Как ходил он по Овсянке, ключи от дома забыл. Хвастался или просто рассказывал.
— Зачем ты елки сажаешь, они окна загораживают.
— Пока загородят, я помру.
— Зачем березы сажаешь, на них не растет ничего.
— Вырастет, книжка вырастет.
Подошла соседка в плюшевой, вытертой жакетке.
— В. П., я к вам обращаюсь. Заступитесь за меня — разгородили огород, колодец делают. Колодец бросили — вода тухлая оказалась, а огород не загородили, собаки всю смородину помяли. Я несколько раз обращалась, я ведь одна, как мне справиться. А он говорит: «Возьми брус да закрой». Я лопату еле поднимаю. Закройте, раз разобрали.
— Ладно, ладно, скажу.
Зашли на почту, заплатили за телеграмму. В библиотеку. Ну, тут, видно, гордость его, уголок «Астафьев — детям». Хороший, теплый уголок, выставлены книжки, крупно написан краткий биографический экскурс.
Проезжая вдоль Енисея, он обронил:
— Вон там маму нашли.
Мать у него утонула, оказывается, а я не знал. Сестра разбилась со скалы, туристку все из себя выделывала, мать не отпускала, спрятала снаряжение, как чувствовала, так она в форточку выскользнула, и вот на вторые сутки нашли с перебитым позвоночником, в больнице умерла.
К двум теткам заехал. У любимой Августы я прослезился: старухе 81 год, слепая, на ощупь моет пол... Идет к Вите, а сама на развешанное белье натыкается, отводит его от лица руками, глаза не видят и не мигают.
— Ты все бегом, Витя, все бегом. Помру, а ты не узнаешь... Но я погожу умирать.
— Погоди, погоди, я тут тебе с лекарствами деньжат положил. А то, поди, налог уж подошло платить. Заплати налог, а то скажут: померла, а налог не заплатила, схитрила. Вот эти большие таблетки, — дает ей пощупать, — от сердца, эти, поменьше, — от давления... Ну, поехал я...
— Когда заедешь?
— Дня через четыре.
— О, а что так долго, давно не был...
— В Москву летал.
— Да слыхала, слыхала, все летаешь, ругаешься...
— Нет, теперь стал хвалить всех. Маяковский-засранец и Ленин — все, оказывается, хорошие были.

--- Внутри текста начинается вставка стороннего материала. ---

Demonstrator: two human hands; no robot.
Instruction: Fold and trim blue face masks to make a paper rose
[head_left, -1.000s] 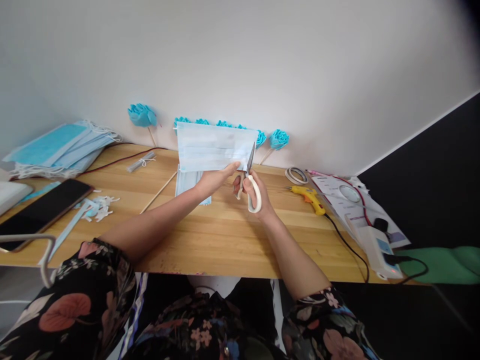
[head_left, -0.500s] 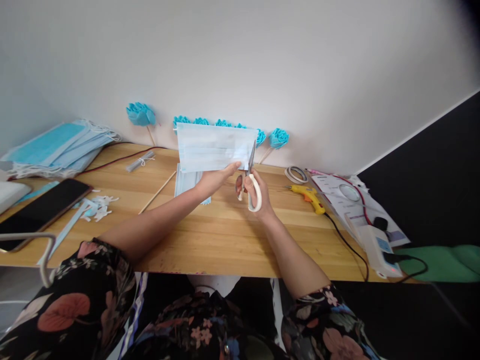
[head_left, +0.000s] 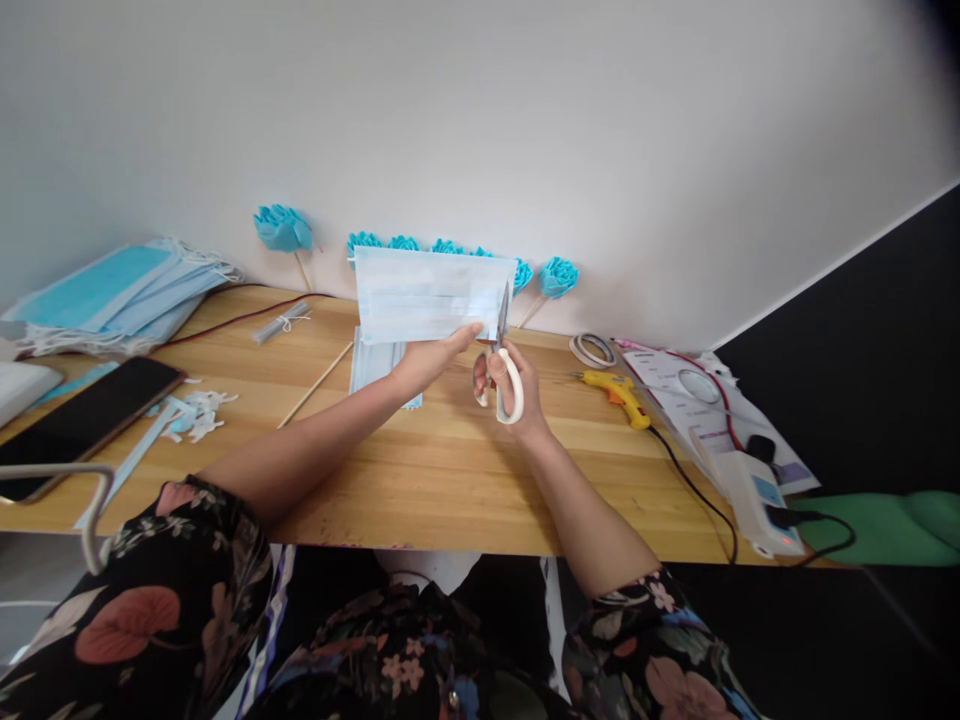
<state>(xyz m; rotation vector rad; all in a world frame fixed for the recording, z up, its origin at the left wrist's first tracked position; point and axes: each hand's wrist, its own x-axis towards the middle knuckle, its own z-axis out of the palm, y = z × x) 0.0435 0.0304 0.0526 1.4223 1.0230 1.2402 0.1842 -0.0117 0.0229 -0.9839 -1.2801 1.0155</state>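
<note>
My left hand pinches the lower edge of a light blue face mask and holds it upright above the wooden table. My right hand grips white-handled scissors, blades pointing up at the mask's right end. Another mask lies flat on the table under my left hand.
Blue mask flowers on sticks lean against the wall. A stack of masks and a phone lie at left, with white scraps and a wooden stick. A yellow glue gun, tape roll and power strip sit at right.
The scissors have edged a little along the mask's right end. Both hands stay almost where they were.
</note>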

Весь этот разговор, все наше присутствие в доме любимой тетки сопровождалось музыкой Бетховена и брехней кобеля, который порезал себе морду о консервную банку — обе щеки в крови.

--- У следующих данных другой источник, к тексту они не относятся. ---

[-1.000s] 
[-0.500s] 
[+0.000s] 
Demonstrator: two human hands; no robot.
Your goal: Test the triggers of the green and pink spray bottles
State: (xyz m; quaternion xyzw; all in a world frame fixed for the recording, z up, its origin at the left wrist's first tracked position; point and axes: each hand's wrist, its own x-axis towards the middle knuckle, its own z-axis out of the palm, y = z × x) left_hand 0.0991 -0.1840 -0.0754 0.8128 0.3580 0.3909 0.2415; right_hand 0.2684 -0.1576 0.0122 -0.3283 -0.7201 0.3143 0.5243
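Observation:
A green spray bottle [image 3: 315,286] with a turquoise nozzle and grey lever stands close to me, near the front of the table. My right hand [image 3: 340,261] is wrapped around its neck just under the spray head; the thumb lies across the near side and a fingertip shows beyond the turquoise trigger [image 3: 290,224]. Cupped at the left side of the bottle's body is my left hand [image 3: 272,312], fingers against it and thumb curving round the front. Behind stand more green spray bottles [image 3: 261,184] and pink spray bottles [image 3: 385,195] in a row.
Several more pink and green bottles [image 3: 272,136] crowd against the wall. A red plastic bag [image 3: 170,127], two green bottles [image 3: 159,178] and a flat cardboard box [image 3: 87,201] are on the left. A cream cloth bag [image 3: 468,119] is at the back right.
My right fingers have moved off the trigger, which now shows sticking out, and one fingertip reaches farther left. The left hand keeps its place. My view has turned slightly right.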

А вот памятник нашей глупости. «МАЗ» с накрененным кузовом. В кузове треугольные бетонные глыбы, которыми избивали Енисей, прежде чем захлопнуть капкан и придавить его, как зверя с перешибленным хребтом, чтоб затих навек. Он и затих. Только недобро несет от воды промозглостью. Енисей дышит смрадом, под шкуру лезет, в мозг пробивается — жалуется на ушко, кто понимает. Громадина плотины закрыла даже солнце, а в стороне волок корабли перетаскивать — несметно-дорогое сооружение, ненужное. На руках дешевле перенести. Потом могилы. Дочь Ирина. Чугунная литая ограда с вензелем «А», пятиствольная семья берез, кажется, В. П. для себя отмерял эту площадь. Помянули. «Спи, доченька, прости, доченька». Помолились за упокой старики. Сходили к тетке, к дяде — по цветку красной гвоздики бросил Астафьев на белый снег.
А сегодня три фильма, один лучше другого: «Госпожа тундра», «Эта долгая зима», «Русский узел». На последнем плакал. Поветник, Гребенников, Распутин, Балашов. Русские люди. Об этом потом еще думать и думать. «Соберемся все». Так и звучат у меня в ушах и душе слова, глаза, взгляд, особая интонация, с которой Астафьев повторял: «Соберемся все». И звучала в словах великая надежда писателя на лучший исход, надежда, вера в русского человека, что мы можем выжить, сохранить себя, культуру... если соберемся все в Сростках.